I watched the Black Men Revealed show on TV One last night and it gave me that old creepy feeling, but not exactly.
Long ago when I used to watch Tony Brown's Journal on Sunday mornings it would wake me right up. In no time the show would be into a topic and I'd be screaming back at the television. Then I would have to shutup to hear the next thing that was said. It was frustrating. I hated the fact that there was never enough time to cover the topics I really wanted to discuss. Not so today; I have Tivo. So the Spousal Unit and I got into it. It took us two and a half hours to get through a one hour show. We ended up on a tangent, a very deep tangent that had a moderately satisfactory resolution. So on the one hand I had the satisfaction of being shook awake and passionately into topics on the tube, but I didn't have the empty feeling of having the discussion snatched away too soon due to the limits of television and the sponsorship of Pepsi.

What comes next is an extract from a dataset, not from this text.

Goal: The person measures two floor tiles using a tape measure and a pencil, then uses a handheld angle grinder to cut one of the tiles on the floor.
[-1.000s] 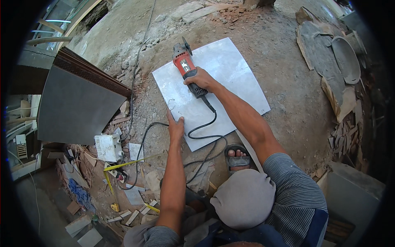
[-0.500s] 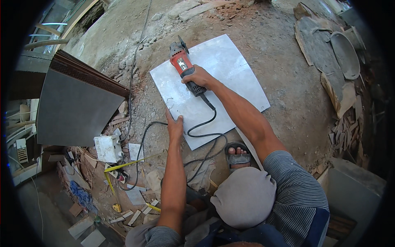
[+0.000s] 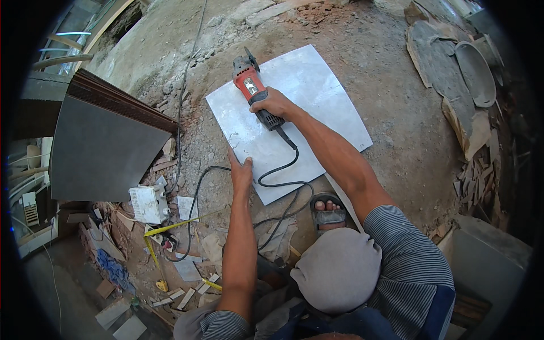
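Note:
A red and black angle grinder point(image 3: 249, 85) lies across a pale grey tile point(image 3: 309, 102), its disc end beyond the tile's far left edge. My right hand point(image 3: 276, 105) wraps round the grinder's black rear body, thumb on the left. From its tail a black cord point(image 3: 290, 140) runs over the tile and loops down to the left. At the tile's left edge my left hand point(image 3: 242, 173) grips the rim, thumb near the top face; its other fingers are partly hidden. A sandalled foot point(image 3: 328, 211) is just below the tile's near edge.
Dark tiles point(image 3: 107, 150) lean in a stack at left. Near them are a white box point(image 3: 149, 204), a yellow tape measure point(image 3: 162, 285), a blue cloth point(image 3: 115, 271) and tile offcuts point(image 3: 192, 293). A grey basin point(image 3: 475, 75) lies far right; broken pieces point(image 3: 475, 180) pile below it.
Almost nothing differs. Both hands keep their places on the grinder and the tile; the view has shifted very slightly.

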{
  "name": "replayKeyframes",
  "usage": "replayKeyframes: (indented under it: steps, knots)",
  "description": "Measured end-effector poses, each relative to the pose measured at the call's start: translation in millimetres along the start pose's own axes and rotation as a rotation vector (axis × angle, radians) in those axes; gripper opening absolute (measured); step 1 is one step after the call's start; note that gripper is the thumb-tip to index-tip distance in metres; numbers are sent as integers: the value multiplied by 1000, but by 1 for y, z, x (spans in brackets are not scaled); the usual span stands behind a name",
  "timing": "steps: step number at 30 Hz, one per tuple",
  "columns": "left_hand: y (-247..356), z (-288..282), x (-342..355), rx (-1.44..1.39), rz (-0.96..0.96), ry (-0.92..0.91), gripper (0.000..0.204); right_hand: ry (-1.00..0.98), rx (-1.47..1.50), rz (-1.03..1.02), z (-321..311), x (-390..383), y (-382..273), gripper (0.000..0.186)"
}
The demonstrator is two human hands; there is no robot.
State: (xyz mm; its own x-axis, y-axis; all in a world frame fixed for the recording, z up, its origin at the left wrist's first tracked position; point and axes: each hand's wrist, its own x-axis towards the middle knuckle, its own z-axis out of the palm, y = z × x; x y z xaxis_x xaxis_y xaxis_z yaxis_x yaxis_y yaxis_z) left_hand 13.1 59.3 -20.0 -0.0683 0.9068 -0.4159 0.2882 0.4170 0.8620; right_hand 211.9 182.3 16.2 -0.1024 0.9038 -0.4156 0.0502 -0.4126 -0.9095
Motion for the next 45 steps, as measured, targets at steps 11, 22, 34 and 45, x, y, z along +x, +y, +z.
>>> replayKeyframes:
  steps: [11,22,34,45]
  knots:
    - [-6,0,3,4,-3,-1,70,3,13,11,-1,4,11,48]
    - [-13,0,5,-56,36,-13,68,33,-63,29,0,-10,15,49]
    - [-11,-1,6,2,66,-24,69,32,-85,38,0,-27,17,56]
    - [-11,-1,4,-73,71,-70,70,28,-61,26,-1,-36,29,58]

The biggest difference between then and last night's broadcast was that I know two of the participants. I'm acquainted with Leo Terrell. We used to see each other semi-regularly at Ofari's over in Liemert Park. It has been a while, actually. Hmmm. And of course my Brotherhood brother Joseph C. Phillips was sitting to Terrell's left, which can only happen physically. Leo was on fire, but you could tell he enjoyed himself. Joseph had the unique ability to quiet the room when he spoke. Everybody held up their end very well and it was very enjoyable to get that motion.

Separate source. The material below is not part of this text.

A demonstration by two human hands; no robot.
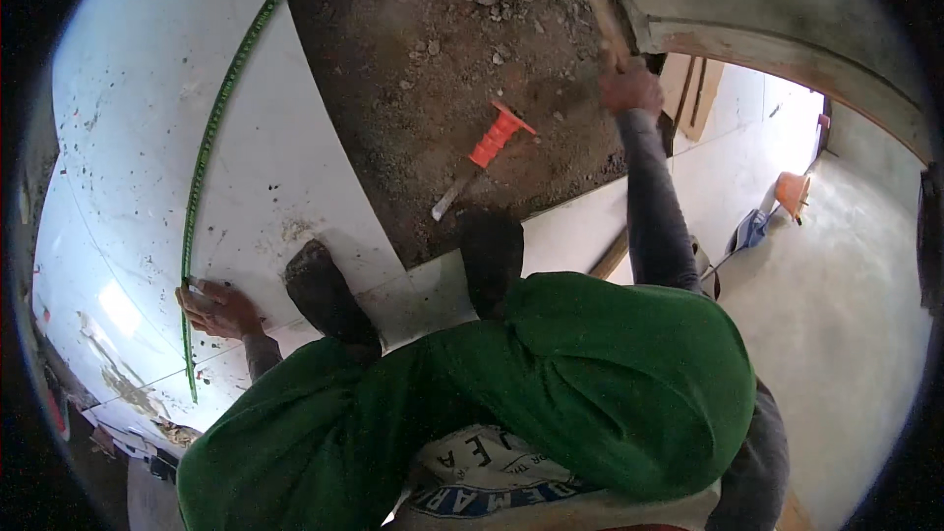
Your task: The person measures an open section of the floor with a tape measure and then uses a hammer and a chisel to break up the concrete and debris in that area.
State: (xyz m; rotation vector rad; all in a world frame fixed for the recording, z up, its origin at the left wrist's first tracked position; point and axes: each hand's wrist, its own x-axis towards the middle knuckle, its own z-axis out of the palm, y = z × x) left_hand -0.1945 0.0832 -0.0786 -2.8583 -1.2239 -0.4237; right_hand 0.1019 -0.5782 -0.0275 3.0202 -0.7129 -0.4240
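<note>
The white tiled floor [147,118] at the upper left of the frame lies open, crossed only by a green cord [211,128] curving down to the left hand [218,310]. In the rough dirt patch [433,49] at upper centre, an orange-handled chisel [487,152] and loose rubble block the way. The concrete floor [836,315] at right is open beyond an orange bucket [792,192].
</note>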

This happened to be the first broadcast I've seen in the series, and I have to say that the package works. The editing was very well done and the pace was swift with a lot of detail. The Unit and I agree that it's a very compelling show that needs to focus on one topic and let the brothers go. Get rid of the dominoes and keep it rolling. It's something that you could do only without commercials, which means it would make for a very nice DVD. But I sincerely hope the series gets extended. The formula works. Now that the producers have been through a season, they'll be able to refine it into perfection. The best thing about the show is that you never got the feeling that there wasn't some aspect an intelligent black position that was left hanging. There were lots of spaces to throw in your two cents, but in the end you couldn't say that one of these brothers just didn't belong. In short, it was a bomb show.

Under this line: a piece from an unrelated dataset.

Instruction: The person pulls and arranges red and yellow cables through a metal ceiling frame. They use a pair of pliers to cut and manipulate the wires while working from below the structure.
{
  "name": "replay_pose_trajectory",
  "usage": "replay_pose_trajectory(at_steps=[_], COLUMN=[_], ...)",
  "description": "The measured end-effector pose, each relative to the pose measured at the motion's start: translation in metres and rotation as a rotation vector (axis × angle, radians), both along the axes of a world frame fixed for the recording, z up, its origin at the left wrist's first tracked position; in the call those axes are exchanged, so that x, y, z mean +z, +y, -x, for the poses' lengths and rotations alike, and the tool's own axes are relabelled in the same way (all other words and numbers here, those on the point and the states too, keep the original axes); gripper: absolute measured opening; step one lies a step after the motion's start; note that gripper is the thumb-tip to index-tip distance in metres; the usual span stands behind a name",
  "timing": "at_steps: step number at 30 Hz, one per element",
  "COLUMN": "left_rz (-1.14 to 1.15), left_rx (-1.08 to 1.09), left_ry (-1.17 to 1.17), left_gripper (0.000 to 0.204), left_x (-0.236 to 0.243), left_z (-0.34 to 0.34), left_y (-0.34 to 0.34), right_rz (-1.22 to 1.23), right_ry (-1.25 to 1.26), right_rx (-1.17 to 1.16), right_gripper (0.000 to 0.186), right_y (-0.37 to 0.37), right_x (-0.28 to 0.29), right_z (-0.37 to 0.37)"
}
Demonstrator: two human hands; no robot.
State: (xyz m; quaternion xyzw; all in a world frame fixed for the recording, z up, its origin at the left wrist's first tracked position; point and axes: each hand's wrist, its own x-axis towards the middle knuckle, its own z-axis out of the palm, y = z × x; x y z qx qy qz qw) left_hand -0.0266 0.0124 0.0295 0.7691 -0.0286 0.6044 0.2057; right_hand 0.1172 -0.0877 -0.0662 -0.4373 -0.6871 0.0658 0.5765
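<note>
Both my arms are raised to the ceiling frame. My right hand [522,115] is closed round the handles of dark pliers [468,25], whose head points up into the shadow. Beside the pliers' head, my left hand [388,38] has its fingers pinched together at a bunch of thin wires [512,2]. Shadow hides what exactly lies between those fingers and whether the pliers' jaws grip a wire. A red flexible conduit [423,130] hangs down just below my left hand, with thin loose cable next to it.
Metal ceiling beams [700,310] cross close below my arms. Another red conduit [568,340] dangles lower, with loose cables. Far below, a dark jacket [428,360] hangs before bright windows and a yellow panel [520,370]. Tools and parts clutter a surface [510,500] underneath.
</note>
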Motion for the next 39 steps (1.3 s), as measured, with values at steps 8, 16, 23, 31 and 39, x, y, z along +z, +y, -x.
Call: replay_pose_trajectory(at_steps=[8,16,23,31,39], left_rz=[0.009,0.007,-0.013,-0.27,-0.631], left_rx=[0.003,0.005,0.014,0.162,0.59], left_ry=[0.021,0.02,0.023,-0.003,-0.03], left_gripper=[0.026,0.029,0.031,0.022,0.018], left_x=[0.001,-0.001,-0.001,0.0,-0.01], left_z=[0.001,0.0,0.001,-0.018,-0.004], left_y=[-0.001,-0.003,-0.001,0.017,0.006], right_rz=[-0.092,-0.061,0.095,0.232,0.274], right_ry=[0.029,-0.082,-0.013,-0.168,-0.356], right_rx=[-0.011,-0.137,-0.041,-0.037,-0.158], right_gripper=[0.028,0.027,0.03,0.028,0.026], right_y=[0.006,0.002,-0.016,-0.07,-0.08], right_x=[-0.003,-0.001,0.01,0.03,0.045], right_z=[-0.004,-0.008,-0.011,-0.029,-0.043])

That was the one that I was originally slotted to shoot, but there were some changes and I went to another one. February 4th, mark your calendars. As for now, I'm not surprised at how well it came off, but just very pleased to see it done.
There's basically one thing that I think should have been said in last night's discussion that didn't get said. When it came to Leo's continuing reference to 'selective enforcement', I think he complained a little bit too loudly. Like the brother on the left hand side of the screen, I didn't buy Leo's numbers, and furthermore I would have brought up the fact that when it comes to the net of the numbers of black men in 'the System', it's a small fraction of the overall black male population. My position is that selective enforcement is our burden, and of all the burdens black men have faced in America, this is the slightest. My father dealt with selective enforcement and Jim Crow and his grandfather dealt with those two and the miseries of sharecropping. If we're going to talk about problems, then we need to own the solutions and cultivate the strength, none of it is beyond our grasp. So man up and deal. That's this black man's perspective.
I learned a little more about Leo. I like him, he's an admirable man, a made man of his times. And he conserves and advocate's spirit. But I think he's been around too many criminals. I know taking him out to dinner wouldn't change the way he sees the world, but it would give him some time with good people, like those on the set of this program.
As for the other myths, I know I wrote something down here somewhere. I just can't find it. They must have fallen into the cracks on that busted disk drive of mine. Oh well, you know the answers. Discussing it is all the fun.